Smart Woman: Antibiotic Clarithromycin Linked to Cardiac Death

Smart Woman: Antibiotic Clarithromycin Linked to Cardiac Death

A new study is linking heart deaths to a common antibiotic.
New research finds the antibiotic clarithromycin is associated with an increased risk of heart deaths. The Danish study looked at 5 million cases and found clarithromycin increased the risk of cardiac death by 76% compared to a type of penicillin.

Dr.
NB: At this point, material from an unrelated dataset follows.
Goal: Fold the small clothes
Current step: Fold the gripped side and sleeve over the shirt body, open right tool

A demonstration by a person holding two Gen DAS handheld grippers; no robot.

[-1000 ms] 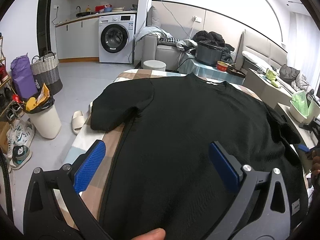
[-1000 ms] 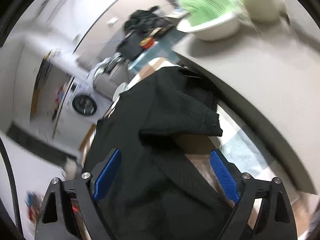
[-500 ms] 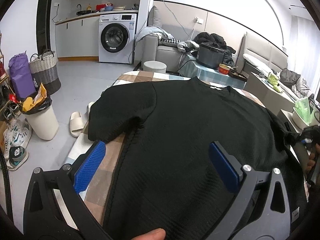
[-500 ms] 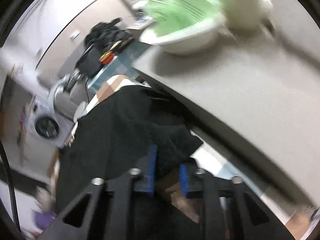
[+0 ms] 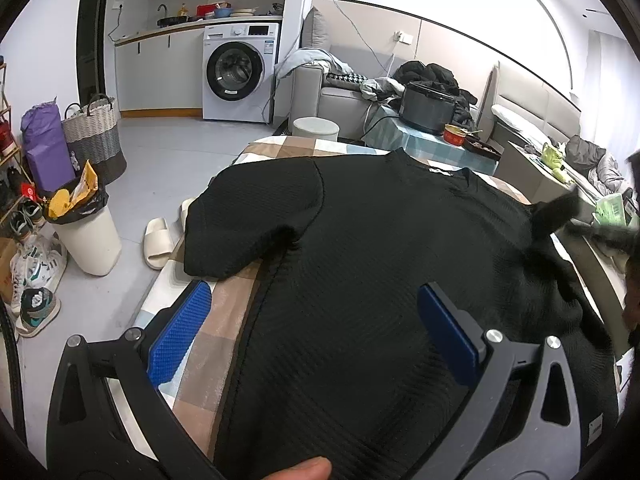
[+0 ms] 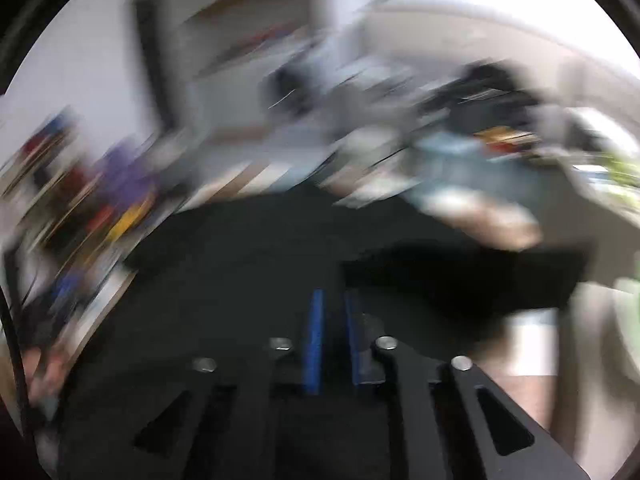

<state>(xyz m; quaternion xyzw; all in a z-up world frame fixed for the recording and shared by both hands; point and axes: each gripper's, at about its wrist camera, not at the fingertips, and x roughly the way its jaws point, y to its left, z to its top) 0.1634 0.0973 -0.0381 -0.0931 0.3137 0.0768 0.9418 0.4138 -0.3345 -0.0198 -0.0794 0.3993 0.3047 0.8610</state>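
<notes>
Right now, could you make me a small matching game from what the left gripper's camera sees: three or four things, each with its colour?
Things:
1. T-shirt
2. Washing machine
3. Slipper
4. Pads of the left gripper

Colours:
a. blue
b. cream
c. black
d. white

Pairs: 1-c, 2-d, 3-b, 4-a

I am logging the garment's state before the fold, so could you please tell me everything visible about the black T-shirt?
The black T-shirt is a short-sleeved top of ribbed, knit-looking fabric with a round neckline. It lies spread flat, collar away from the camera, on a checked cloth. One sleeve lies flat near the cloth's edge; the opposite sleeve is lifted off the surface and blurred. The left gripper hovers open over the lower body.
</notes>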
Wayne Ray, professor of Health Policy at Vanderbilt University, said, "for every million courses of clarithromycin there were 37 additional cardiac deaths."

Clarithromycin is used to treat common bacterial infections. It belongs to a group of antibiotics that can interfere with electrical activity of the heart muscle.

"Patients with heart problems are the ones who should be most aware of this adverse effect and for these patients it will become more important in deciding which antibiotic to use," Ray said.

Researchers stress the risk is small and say doctors should not change the way they prescribe the antibiotic until their findings are confirmed.

The FDA warned patients last year about another common antibiotic azithromycin, saying it could contribute to a deadly irregular heartbeat, especially in patients with heart problems.

Ray authored the study the FDA reviewed and says all antibiotics have risks, so patients should talk to their doctors.